Humanité
Humanite.fr | Hassane Zerrouky
Redonner leurs noms originels aux villages kurdes ou autoriser leur langue dans la vie culturelle : Le gouvernement turc de Tayyip Erdogan adopte des mesures constituant un début de reconnaissance du fait national kurde.
Vendredi dernier, le premier ministre turc, Tayyip Erdogan, a défendu devant le Parlement un « projet d’ouverture démocratique » autorisant l’usage de la langue kurde dans la vie politique et culturelle via la diffusion de programmes à la radio et à la télévision. Mieux, (voir l’Humanité du 12 novembre), les villes et villages kurdes qui ont été « turquifiés » pourront retrouver leurs noms originels. Les détenus kurdes seront désormais autorisés à parler leur langue lors de visites familiales. Enfin le gouvernement turc va créer des commissions indépendantes pour prévenir les discriminations et les actes de tortures. Reste que le gouvernement a rejeté le droit à l’éducation en langue kurde tout en réaffirmant que la Turquie reste un État unitaire avec une seule langue, le turc, et ce, même dans le cas d’une révision constitutionnelle.

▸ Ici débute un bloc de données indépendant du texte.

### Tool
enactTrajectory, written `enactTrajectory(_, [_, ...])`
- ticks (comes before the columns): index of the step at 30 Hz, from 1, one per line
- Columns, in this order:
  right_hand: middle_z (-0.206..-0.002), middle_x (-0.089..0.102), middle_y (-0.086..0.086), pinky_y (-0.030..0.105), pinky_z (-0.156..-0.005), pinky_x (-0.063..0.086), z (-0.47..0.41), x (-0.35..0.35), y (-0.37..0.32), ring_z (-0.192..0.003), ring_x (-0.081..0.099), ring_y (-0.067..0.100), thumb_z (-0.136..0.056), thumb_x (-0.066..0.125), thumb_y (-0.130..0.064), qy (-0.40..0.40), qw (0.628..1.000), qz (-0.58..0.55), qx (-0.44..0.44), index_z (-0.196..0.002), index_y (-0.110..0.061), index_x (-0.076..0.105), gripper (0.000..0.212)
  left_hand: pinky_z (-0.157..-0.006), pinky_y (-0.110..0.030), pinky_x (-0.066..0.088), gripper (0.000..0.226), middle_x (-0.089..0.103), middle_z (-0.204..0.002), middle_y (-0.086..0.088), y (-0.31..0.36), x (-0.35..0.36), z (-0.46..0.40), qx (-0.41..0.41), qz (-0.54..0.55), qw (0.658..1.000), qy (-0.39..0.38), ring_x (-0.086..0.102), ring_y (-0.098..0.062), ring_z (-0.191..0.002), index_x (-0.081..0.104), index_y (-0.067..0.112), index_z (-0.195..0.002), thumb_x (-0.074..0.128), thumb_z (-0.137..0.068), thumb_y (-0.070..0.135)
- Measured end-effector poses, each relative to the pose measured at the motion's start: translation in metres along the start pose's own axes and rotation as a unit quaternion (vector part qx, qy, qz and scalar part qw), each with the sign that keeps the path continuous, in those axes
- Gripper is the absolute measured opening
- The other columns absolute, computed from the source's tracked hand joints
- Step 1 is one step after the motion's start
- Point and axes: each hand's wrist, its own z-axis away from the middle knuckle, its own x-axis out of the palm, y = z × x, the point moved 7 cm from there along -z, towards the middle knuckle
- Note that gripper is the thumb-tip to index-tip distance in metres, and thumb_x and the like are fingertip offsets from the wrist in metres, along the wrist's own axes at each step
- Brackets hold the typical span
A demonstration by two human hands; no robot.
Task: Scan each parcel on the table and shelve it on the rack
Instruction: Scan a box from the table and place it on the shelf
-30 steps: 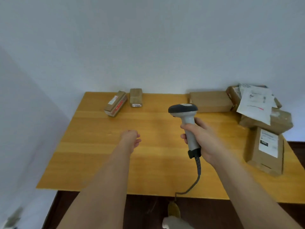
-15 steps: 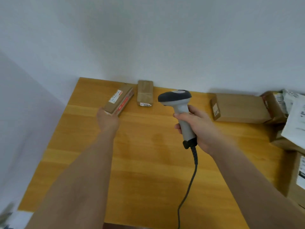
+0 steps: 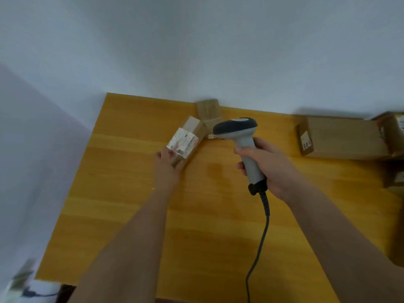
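My left hand (image 3: 166, 159) grips the near end of a small brown parcel (image 3: 190, 136) with a white and red label, tilted up off the wooden table (image 3: 122, 215). My right hand (image 3: 265, 165) holds a grey barcode scanner (image 3: 240, 136) by its handle, its dark head just right of the parcel. The scanner's cable (image 3: 260, 248) hangs down toward the table's front edge. A second small parcel (image 3: 208, 111) lies behind, against the wall. The rack is not in view.
A larger brown box (image 3: 341, 137) lies against the wall at the right, with more parcels (image 3: 393, 132) stacked at the right edge. White walls close the table's back and left sides. Some blurred object (image 3: 19, 281) sits at bottom left.
My left hand reached forward to the labelled parcel, took hold of it and tipped it up. The scanner stayed in my right hand. The view shifted left and closer.
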Motion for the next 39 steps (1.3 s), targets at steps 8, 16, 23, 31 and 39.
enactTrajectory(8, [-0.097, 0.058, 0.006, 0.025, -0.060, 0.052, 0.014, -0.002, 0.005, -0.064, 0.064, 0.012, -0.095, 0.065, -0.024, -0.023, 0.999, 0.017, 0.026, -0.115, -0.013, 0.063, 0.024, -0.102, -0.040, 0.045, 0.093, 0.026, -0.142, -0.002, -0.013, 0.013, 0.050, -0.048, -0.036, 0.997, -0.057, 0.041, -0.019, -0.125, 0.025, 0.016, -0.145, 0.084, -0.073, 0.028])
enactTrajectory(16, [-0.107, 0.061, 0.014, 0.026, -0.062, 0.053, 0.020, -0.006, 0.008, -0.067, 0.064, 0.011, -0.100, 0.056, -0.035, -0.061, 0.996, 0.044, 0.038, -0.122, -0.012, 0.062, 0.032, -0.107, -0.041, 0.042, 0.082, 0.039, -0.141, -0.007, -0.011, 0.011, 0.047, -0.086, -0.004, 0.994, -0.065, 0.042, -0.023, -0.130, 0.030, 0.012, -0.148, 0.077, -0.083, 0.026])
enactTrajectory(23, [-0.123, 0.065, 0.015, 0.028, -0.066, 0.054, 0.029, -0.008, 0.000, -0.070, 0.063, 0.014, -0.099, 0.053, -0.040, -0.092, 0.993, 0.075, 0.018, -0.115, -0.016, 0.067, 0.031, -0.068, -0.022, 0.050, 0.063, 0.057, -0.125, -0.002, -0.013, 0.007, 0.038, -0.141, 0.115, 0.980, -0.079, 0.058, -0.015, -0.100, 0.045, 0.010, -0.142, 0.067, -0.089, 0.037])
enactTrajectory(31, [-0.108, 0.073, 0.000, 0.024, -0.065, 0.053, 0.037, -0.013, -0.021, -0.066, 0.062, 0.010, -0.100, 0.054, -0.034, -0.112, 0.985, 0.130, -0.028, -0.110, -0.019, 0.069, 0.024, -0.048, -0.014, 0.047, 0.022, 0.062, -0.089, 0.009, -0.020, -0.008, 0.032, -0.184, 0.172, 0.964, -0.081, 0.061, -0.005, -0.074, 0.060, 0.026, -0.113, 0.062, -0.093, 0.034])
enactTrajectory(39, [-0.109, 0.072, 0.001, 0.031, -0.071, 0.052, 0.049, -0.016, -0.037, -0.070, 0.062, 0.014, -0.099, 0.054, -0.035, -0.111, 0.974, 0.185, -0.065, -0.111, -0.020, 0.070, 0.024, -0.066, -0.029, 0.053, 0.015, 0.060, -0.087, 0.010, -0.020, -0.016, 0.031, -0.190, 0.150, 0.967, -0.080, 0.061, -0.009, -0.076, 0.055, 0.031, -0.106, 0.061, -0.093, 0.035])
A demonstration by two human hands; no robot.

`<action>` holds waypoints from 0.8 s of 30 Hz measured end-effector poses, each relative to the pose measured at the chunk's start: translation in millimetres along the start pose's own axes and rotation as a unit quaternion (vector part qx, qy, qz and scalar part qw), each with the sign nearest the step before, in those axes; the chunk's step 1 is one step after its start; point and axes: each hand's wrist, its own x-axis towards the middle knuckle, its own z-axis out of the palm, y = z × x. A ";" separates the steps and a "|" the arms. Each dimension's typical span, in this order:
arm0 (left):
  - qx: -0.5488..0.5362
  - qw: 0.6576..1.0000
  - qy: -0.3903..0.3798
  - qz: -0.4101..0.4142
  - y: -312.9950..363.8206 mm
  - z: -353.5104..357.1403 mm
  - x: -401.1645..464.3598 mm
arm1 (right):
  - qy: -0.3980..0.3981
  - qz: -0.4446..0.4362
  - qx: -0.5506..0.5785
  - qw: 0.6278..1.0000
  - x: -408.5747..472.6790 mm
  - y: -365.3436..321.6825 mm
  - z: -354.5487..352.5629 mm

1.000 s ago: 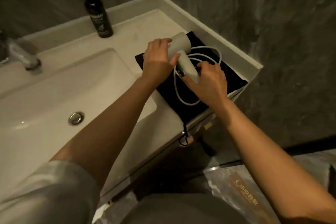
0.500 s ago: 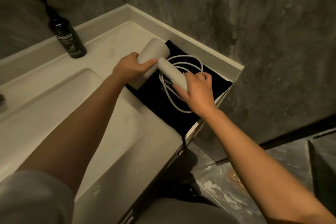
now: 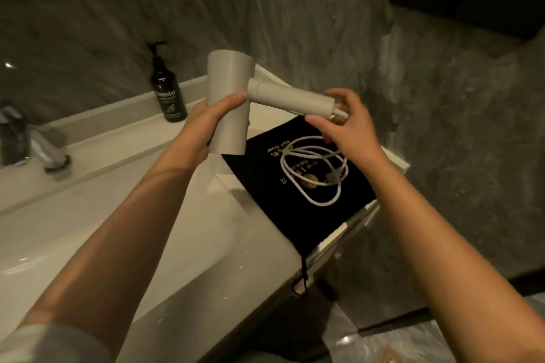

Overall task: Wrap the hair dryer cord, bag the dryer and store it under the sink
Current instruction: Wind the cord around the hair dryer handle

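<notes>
A pale grey hair dryer [image 3: 230, 97] is held up above the counter. My left hand [image 3: 206, 127] grips its barrel from below. My right hand [image 3: 345, 124] holds the far end of its handle, where the white cord [image 3: 312, 177] comes out. The cord hangs down behind my right hand and lies in loose loops on a flat black drawstring bag [image 3: 265, 177] with gold lettering. The bag rests on the right end of the counter, its drawstring dangling over the front edge.
A white sink basin [image 3: 59, 230] fills the left, with a chrome tap [image 3: 32, 144] behind it. A dark pump bottle [image 3: 166, 91] stands at the back of the counter [image 3: 206, 250]. Grey stone walls close in behind and to the right; the floor lies below right.
Both hands have lifted the dryer off the black bag into the air. The cord loops stay on the bag. The view has swung back to the left and tilted up.
</notes>
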 end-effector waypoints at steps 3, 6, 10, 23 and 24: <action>-0.076 0.994 0.079 0.007 9.6 -12.6 -10.3 | 0.015 0.040 0.124 0.991 6.4 -7.1 7.0; -0.112 0.984 0.137 0.018 18.9 -27.7 -23.7 | -0.017 0.024 0.177 0.984 13.9 -15.9 27.6; -0.160 0.968 0.189 0.036 39.2 -38.6 -44.6 | -0.051 -0.014 0.189 0.981 20.9 -31.6 57.7; -0.212 0.884 0.382 0.168 120.4 -36.8 -57.4 | -0.172 -0.142 -0.027 0.974 27.0 -66.9 117.5; -0.167 0.877 0.405 0.196 123.9 -38.5 -56.9 | -0.183 -0.185 -0.087 0.962 26.1 -73.9 113.8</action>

Ces précautions politico-constitutionnelles n’ont convaincu ni l’opposition kémaliste – le CHP (Parti républicain du peuple, membre de l’internationale socialiste) – ni l’opposition ultra-nationaliste – MHP (Parti de l’action nationaliste – tous deux présents au Parlement. Par la voix de son leader, Deniz Baykal, le CHP a accusé le gouvernement de vouloir « détruire et démanteler la Turquie », tandis que Deviet Bahceli du MHP le suspecte ouvertement de négocier avec une bande de terroristes. Quant à l’armée, qui se définit comme la gardienne du dogme kémaliste et, pour qui, le PKK est un « mouvement terroriste », elle n’a pas encore réagi.
De son côté, le PKK, qui a rejeté l’initiative gouvernementale, la jugeant « superficielle », estime que « la question kurde ne peut pas trouver de solution sans la reconnaissance de la volonté du peuple kurde et sans dialogue avec ses représentants », a-t-il indiqué dans un communiqué diffusé par l’agence pro-kurde Firat. Il exige la cessation des opérations militaires, que la reconnaissance de l’identité kurde soit inscrite dans la Constitution et que le kurde soit aussi une langue d’enseignement.

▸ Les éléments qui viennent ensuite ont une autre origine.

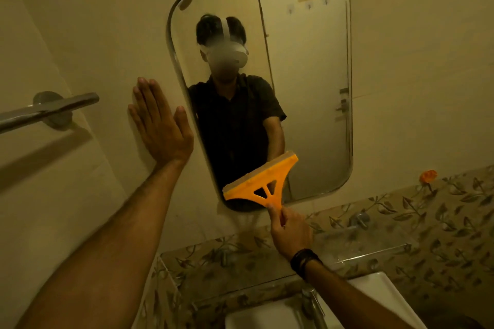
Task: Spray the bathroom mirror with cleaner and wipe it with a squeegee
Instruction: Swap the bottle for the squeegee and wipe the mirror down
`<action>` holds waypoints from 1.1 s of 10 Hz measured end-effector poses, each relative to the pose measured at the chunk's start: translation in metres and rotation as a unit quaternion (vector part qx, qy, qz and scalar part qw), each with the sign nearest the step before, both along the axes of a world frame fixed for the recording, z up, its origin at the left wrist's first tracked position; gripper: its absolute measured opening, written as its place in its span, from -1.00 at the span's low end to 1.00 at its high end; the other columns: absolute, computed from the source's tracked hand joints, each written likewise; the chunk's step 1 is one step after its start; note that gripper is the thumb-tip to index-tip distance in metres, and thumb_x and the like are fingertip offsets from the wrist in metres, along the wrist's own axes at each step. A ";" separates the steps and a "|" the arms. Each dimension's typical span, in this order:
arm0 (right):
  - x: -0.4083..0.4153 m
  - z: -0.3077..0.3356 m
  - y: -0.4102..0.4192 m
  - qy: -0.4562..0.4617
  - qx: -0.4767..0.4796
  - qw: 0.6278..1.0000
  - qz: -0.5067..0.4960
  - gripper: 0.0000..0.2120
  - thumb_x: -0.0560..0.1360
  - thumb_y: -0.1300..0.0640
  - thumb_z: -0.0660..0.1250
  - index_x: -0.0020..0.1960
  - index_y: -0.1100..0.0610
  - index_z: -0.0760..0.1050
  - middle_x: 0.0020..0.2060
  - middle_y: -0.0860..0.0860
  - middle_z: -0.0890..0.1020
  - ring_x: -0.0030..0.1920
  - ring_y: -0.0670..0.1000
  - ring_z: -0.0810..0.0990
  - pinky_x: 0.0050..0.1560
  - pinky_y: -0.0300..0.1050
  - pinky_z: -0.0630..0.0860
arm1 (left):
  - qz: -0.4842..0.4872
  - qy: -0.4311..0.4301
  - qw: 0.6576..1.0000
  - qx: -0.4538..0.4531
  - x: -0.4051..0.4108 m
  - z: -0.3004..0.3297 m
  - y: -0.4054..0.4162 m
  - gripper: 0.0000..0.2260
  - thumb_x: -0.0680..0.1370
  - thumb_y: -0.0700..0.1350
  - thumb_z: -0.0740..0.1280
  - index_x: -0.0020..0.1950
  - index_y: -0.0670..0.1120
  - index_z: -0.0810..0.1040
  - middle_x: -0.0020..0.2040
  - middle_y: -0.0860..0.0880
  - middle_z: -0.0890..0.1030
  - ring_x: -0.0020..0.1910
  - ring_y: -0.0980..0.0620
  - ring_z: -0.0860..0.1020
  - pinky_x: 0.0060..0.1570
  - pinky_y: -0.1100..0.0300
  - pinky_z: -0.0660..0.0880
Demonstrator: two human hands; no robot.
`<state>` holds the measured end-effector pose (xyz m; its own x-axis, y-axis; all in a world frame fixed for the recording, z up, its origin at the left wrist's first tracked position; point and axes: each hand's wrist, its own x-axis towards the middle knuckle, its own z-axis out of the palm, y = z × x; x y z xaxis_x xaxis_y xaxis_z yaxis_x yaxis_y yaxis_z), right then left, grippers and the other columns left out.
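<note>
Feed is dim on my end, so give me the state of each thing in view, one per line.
mirror: on the wall, hazy patch across its upper middle
squeegee: blade against the mirror's lower left part, tilted
right hand: grips the squeegee handle
left hand: flat on the wall left of the mirror, fingers straight
towel bar: fixed to the wall, bare
sink: only partly in view

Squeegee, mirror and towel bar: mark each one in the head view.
squeegee (260, 180): head view, on the orange body below the blade.
mirror (307, 88): head view, on the glass right of centre.
towel bar (48, 111): head view, on the metal rail.
</note>
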<state>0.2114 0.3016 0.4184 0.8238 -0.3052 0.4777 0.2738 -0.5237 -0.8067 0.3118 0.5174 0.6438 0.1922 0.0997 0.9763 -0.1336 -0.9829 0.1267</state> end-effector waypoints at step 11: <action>-0.025 -0.007 -0.073 0.111 -0.281 0.952 -0.043 -0.52 0.56 -0.32 0.00 -0.38 -0.04 0.27 -0.52 -0.09 0.39 -0.47 -0.07 0.43 -0.41 -0.10 0.43 | 0.005 -0.008 1.000 0.010 -0.004 0.002 -0.002 -0.41 0.72 0.05 0.03 0.67 -0.23 0.03 0.67 -0.24 0.09 0.67 -0.19 0.05 0.64 -0.15 -0.06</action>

Bien que qualifiées d’insuffisantes par les Kurdes eux-mêmes, il n’en reste pas moins que dans un pays où le jacobinisme kémaliste a toujours fait l’impasse depuis plus de soixante ans sur l’existence d’une minorité représentant tout de même plus de 15 millions de personnes, les mesures annoncées par le gouvernement de Tayyip Erdogan constituent de fait un début de reconnaissance du fait culturel et national kurde. Elles ouvrent une brèche dans le mur du déni de l’identité et de la culture Kurde. Le débat ne fait que commencer.